• Goal of the exercise: Your response must be made up of each line in the data below that contains the string "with".
(Data records Opens)
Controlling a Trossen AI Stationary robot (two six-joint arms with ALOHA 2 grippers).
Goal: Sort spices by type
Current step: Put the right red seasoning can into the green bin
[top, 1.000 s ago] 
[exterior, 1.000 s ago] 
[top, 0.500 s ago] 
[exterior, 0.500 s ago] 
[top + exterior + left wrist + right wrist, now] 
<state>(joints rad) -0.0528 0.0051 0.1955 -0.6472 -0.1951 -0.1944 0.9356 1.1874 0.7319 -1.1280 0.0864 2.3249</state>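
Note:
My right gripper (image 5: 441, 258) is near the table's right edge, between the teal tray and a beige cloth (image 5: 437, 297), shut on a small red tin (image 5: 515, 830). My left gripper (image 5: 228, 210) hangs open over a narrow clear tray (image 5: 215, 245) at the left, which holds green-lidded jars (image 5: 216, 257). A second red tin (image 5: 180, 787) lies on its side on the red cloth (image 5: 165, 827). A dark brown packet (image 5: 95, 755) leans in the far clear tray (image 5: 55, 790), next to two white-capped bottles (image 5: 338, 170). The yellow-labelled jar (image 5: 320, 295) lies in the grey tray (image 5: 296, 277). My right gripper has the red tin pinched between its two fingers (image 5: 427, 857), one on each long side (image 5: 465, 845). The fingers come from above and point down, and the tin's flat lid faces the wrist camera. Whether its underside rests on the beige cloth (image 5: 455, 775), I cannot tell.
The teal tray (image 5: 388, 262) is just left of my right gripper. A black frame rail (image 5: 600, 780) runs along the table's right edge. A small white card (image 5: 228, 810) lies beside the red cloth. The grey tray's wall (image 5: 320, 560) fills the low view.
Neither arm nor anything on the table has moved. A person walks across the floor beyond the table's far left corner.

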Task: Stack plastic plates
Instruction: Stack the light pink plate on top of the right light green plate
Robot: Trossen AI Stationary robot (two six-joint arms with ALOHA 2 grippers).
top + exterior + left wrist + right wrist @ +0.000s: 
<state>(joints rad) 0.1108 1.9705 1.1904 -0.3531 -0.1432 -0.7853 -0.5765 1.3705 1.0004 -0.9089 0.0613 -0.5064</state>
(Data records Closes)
• Response to the exercise:
Controlling a Trossen AI Stationary robot (two six-joint arms with ALOHA 2 grippers).
Robot: Trossen AI Stationary robot (two six-joint arms with ALOHA 2 grippers).

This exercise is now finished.